Graduate Student Talk:Mining for Gene Interactions in Entrez Gene Reference Into Function (RIF) Entries

December 11, 2006
2:00 - 3:00 pm
Extension Conference Room
Speaker: Danny Vukelich, Tufts University
Host: Donna Slonim

Abstract

A Gene Reference Into Function (GeneRIF) entry in the Entrez Gene Database is a short characterization (no more than 255 characters) describing the "function" of a gene. Each GeneRIF is uniquely associated with the PubMed article from which it is derived. A GeneRIF may also include cross-references to other genes mentioned in the text of the entry.

In support of a larger proposed effort here at Tufts to develop tools and methodologies for validating candidate gene interaction networks submitted in the literature, we are investigating the use of Natural Language Processing (NLP) techniques applied to GeneRIFs in order to ascertain the nature of the relationships among the genes referenced in the GeneRIF entry. These relationships can then serve as a basis for evaluating candidate gene interaction networks.

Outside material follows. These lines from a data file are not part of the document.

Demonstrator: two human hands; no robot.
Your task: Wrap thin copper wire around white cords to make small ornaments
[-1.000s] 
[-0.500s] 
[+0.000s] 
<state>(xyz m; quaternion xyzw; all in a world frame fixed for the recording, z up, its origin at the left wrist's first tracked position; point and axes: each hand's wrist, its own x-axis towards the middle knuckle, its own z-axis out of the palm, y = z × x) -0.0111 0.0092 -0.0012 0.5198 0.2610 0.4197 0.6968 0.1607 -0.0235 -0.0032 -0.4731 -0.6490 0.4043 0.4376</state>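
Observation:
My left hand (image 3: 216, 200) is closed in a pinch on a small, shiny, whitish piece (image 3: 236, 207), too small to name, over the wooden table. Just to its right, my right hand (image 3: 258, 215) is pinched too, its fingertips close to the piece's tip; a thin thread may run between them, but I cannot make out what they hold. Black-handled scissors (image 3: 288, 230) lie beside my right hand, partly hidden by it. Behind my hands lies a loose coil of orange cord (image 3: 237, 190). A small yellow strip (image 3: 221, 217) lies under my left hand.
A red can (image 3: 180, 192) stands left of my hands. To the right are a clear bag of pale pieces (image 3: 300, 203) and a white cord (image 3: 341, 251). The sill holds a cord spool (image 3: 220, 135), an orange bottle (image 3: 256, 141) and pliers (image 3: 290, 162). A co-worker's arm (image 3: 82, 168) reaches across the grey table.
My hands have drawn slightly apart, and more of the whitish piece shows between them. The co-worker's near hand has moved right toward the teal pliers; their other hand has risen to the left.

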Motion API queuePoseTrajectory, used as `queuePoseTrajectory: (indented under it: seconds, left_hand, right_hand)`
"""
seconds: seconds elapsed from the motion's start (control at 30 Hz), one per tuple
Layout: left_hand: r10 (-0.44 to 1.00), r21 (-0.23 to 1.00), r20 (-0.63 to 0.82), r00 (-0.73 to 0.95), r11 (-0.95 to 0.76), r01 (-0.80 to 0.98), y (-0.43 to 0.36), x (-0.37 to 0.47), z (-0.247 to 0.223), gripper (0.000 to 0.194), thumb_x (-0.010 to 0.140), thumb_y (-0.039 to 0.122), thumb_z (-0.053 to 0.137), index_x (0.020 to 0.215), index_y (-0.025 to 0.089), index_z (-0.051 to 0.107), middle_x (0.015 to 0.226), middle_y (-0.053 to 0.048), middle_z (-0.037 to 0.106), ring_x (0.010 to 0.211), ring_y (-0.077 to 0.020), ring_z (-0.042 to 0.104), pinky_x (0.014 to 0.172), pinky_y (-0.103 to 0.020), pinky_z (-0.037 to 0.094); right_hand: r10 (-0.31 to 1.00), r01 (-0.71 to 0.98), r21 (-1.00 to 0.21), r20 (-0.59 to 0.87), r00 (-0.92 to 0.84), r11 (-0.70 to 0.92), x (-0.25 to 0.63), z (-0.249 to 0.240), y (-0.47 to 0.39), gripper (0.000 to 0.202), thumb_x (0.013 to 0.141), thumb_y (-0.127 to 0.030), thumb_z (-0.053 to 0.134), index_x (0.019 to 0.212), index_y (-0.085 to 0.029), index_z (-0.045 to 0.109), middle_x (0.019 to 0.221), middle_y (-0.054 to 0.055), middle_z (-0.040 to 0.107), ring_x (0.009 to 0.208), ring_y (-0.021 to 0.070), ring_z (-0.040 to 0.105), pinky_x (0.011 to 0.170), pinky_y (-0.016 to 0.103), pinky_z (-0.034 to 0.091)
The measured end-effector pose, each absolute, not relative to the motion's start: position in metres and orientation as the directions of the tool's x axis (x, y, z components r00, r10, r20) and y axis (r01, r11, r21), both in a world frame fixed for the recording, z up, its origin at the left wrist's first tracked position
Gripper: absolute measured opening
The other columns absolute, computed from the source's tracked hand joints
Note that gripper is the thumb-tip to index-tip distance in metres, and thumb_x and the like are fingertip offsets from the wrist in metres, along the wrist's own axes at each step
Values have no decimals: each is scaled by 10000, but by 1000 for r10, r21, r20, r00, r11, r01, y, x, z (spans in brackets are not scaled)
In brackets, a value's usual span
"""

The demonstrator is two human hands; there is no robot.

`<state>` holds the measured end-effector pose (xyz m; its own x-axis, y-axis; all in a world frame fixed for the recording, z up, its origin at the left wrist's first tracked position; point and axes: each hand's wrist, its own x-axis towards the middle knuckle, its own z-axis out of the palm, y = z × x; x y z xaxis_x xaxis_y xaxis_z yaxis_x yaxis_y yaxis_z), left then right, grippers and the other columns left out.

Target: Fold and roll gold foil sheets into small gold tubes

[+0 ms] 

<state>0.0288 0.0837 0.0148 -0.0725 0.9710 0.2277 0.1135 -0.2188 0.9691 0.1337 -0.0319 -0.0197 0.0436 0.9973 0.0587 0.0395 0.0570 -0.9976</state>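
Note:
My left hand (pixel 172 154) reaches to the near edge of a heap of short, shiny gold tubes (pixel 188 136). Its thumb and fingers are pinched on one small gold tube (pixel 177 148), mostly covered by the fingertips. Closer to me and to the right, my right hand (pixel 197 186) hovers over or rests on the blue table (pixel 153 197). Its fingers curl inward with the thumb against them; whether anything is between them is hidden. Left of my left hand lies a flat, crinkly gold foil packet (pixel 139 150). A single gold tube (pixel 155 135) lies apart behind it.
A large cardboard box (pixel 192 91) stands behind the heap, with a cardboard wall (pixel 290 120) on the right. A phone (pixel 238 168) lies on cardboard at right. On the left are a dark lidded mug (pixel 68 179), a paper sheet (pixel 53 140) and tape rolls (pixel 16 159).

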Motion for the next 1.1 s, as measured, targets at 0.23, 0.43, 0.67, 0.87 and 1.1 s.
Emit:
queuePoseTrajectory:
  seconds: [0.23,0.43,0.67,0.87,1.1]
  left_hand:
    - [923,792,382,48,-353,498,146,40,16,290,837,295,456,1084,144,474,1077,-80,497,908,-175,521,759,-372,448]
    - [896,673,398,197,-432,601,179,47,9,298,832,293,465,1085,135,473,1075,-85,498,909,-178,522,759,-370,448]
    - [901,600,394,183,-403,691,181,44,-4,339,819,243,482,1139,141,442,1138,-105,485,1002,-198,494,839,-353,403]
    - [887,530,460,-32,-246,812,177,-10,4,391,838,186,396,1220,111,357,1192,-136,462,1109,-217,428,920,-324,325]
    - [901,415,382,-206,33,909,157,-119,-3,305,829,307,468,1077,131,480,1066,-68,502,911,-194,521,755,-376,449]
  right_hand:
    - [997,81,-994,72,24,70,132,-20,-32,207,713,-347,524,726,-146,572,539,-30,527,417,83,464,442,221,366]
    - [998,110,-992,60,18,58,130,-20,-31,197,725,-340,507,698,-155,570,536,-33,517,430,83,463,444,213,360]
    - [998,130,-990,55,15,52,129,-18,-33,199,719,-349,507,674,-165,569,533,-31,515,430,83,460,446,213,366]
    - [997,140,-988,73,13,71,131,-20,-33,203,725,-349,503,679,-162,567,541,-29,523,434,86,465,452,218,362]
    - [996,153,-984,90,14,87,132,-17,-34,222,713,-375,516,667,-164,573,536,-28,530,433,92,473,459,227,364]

As an experiment, we randomly selected 150 GeneRIFs related to the organism Saccharomyces cerevisiae (yeast). For each GeneRIF, we computed the pair-wise combination of all genes represented in the RIF and assigned each pair one of the following values: "+" signifying an interaction; "-" signifying NO interaction; and "*" signifying "inconclusive evidence." Against this "gold standard," we then applied some modest NLP techniques to measure the utility of mining GeneRIFs for gene interactions. My talk will discuss the assumptions and heuristics employed as well as the pitfalls encountered when applying NLP techniques in this restricted textual environment.